1. Does your state allow a Journeyman to run his own shop? In Oregon, each shop must have a supervising electrician who has x number of hours in the industry and passes an additional test. I know some states have master electricians who are essentially the same and some with no requirements beyond a Journeyman.
2. Insurance- Again it's by state but Oregon requires a $2m liability policy along with a bond. When you add up that along with vehicle insurance expect around $1200-$1500 per month for insurance.
3. Location- If you can start from home with no office staff it's great. Around here for an office/shop you're looking at $2500-3000 a month. Someone to answer the phone so you don't have a phone in one hand and a screwdriver in the other laying under a house will run around $2000 a month and rule of thumb you can figure $2-4/hr for payroll taxes on top of it.
4. Rolling stock- you can find older vans pretty reasonably priced.

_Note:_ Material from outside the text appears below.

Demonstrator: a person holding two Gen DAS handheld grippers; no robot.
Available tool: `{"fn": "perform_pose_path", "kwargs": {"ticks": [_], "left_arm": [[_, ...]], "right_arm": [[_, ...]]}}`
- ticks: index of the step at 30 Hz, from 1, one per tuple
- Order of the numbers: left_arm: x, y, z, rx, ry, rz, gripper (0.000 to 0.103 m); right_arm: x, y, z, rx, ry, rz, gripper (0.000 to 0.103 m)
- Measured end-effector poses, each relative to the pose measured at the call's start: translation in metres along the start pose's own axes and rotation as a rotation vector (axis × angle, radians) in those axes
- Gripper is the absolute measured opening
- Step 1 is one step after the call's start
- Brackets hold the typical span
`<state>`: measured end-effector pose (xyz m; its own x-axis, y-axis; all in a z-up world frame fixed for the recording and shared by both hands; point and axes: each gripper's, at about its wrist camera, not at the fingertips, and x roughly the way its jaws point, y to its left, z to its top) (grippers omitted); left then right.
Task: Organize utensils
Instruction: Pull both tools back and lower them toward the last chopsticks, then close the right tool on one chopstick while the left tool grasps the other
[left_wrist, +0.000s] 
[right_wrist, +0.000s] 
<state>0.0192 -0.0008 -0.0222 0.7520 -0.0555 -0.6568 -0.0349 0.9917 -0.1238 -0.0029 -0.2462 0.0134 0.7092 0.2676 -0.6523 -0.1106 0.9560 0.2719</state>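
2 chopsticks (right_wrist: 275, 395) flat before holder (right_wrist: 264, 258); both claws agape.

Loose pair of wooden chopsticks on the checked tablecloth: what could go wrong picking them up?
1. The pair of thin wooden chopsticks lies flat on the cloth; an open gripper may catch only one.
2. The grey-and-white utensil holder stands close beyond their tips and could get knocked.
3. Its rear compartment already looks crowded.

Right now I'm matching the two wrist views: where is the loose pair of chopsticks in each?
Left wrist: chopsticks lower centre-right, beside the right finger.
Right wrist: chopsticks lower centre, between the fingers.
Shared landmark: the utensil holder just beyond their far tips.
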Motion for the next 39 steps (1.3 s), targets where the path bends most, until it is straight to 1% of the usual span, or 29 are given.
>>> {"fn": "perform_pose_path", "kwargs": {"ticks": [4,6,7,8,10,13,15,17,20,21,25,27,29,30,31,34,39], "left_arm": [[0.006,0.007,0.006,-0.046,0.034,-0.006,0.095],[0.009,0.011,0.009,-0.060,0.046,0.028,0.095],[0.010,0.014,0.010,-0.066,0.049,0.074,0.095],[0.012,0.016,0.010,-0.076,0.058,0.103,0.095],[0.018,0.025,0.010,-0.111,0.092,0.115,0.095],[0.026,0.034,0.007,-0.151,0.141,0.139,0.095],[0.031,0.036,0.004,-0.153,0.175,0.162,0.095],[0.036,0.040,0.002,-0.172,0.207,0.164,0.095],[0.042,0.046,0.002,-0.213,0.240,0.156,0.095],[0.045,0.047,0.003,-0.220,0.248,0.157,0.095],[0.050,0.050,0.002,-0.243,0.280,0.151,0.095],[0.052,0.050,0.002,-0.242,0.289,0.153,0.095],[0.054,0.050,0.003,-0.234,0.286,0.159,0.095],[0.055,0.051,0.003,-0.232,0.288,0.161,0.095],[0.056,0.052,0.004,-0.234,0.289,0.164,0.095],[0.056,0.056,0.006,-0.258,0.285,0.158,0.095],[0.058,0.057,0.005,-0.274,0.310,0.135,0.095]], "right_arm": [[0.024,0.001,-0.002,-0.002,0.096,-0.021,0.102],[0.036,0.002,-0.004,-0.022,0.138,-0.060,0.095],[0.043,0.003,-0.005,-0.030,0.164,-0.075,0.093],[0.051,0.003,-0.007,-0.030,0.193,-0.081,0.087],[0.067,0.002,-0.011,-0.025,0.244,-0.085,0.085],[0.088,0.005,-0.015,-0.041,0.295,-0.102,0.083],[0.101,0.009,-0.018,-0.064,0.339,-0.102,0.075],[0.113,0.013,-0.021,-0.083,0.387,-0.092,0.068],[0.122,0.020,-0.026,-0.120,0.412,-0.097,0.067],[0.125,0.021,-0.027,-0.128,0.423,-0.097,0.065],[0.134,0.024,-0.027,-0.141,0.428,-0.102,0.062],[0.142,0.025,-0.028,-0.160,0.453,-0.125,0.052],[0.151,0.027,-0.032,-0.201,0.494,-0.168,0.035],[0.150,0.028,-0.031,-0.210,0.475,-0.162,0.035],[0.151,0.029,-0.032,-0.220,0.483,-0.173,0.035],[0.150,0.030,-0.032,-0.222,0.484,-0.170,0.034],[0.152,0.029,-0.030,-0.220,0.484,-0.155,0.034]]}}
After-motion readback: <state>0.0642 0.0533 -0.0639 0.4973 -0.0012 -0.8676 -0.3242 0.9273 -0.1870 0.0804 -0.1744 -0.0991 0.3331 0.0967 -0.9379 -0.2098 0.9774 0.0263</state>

Fuel will probably run around $100 per week per van unless they are always on small service calls.
5. Electricians- Around here, they are running around $40/hr IF you can find one to hire. Again $2-4/hr for payroll taxes. Health insurance will run $5-8/hr if you offer it

Now the fun stuff:
1. Lost time- I always figured about an hour total to get set up once on the job and to get everything put away at the end of the job. So a day only includes about 7 hours of billable time. A guy might stop by the gas station buy gas, grab a drink and a candy bar and there went 30 minutes. Same goes for a trip to the supply house.
2. Mistakes. I once had an electrician do a service change on a church. It was 200 amp so he ran 4/0 SER. Turns out a church is commercial so the 4/0 had to be replaced with 250 MCM. There went a few hours and 100' of 250 MCM I wasn't expecting to buy when the customer was quoted a price.

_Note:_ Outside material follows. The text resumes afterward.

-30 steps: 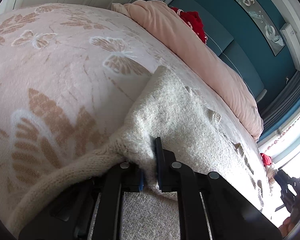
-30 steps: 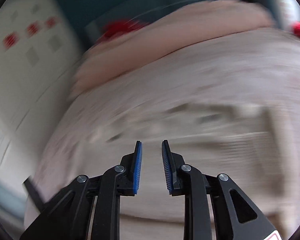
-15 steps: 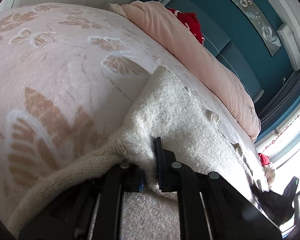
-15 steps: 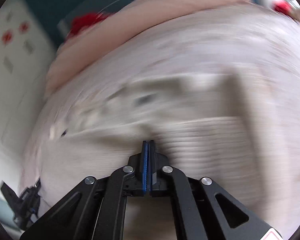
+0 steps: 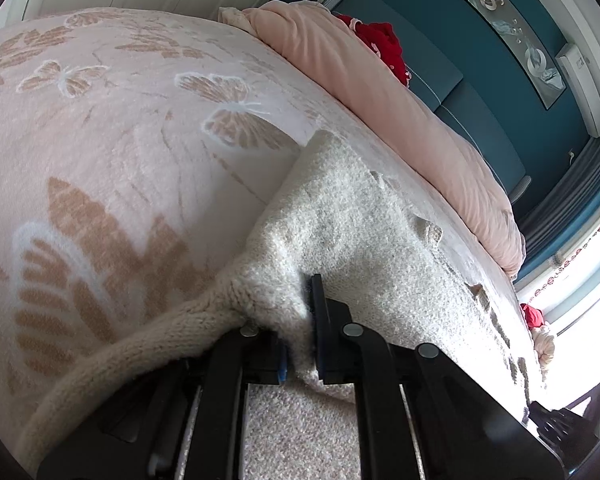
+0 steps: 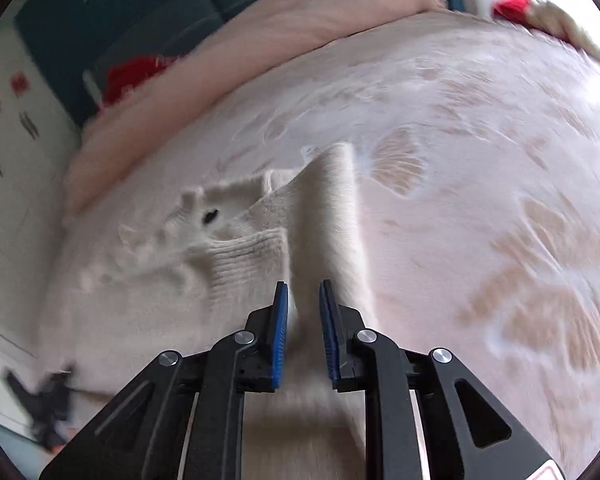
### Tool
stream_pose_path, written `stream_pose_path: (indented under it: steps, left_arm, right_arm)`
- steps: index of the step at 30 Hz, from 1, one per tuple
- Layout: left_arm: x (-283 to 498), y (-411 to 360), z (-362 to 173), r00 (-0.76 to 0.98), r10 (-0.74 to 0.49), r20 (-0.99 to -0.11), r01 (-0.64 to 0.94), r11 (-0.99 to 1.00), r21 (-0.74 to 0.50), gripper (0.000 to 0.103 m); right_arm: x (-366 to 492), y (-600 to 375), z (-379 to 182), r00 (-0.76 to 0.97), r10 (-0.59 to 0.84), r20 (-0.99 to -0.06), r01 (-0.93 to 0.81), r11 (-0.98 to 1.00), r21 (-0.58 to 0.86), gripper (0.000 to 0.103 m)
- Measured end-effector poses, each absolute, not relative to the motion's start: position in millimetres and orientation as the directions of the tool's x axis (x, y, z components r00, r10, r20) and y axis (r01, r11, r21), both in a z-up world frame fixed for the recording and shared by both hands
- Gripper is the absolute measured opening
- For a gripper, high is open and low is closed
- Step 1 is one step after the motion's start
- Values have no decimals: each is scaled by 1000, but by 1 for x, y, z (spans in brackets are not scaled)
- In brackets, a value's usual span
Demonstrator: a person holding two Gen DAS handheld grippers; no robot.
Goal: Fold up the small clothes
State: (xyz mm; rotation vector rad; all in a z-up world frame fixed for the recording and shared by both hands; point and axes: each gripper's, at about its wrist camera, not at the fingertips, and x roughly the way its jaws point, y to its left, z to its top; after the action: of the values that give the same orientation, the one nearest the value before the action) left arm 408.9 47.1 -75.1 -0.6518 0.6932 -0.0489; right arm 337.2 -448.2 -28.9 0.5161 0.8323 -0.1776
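Note:
A cream knitted sweater (image 5: 360, 232) lies spread on the bed. My left gripper (image 5: 298, 332) is shut on a bunched edge of it, next to a thick knitted hem that trails to the lower left. In the right wrist view the sweater (image 6: 244, 256) shows a sleeve (image 6: 332, 216) folded across its body, running from the far side toward my right gripper (image 6: 304, 304). The right gripper is open, with the near end of the sleeve between its blue pads, not pinched.
The bed has a pink blanket with tan butterflies (image 5: 112, 140). A rolled pink duvet (image 5: 400, 112) and a red item (image 5: 384, 44) lie along the teal headboard. More red and cream cloth (image 6: 540, 12) sits at the far bed edge.
My right gripper was open, shut half a second ago, and is open again now. It swung over the sweater to the folded sleeve. My left gripper held still, shut on the sweater.

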Motion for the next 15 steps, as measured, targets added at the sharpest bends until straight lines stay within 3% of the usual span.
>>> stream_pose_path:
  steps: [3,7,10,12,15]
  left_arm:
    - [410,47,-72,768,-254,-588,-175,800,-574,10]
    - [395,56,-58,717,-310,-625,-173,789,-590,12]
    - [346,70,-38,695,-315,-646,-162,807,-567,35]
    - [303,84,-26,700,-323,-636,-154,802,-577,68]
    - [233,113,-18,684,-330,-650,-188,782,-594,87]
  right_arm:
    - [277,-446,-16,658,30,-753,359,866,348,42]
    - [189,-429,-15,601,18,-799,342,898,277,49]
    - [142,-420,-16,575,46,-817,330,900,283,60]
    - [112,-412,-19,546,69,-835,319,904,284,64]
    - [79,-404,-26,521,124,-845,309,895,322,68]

3. Bids- They can turn out great and you can make a pile or you can pay a customer to do the job. Profitability seemed to be inversely proportional to the length of time the job took. i.e. it's easier to screw off, lose material, etc on long jobs.
4. Try to never send more than one experienced electrician to start on a job. There is wayyy to much head scratching on how to do the job with more than one.
5. Customers paying. I had a church stiff me for $8k. Wrap your head around that one. I haven't.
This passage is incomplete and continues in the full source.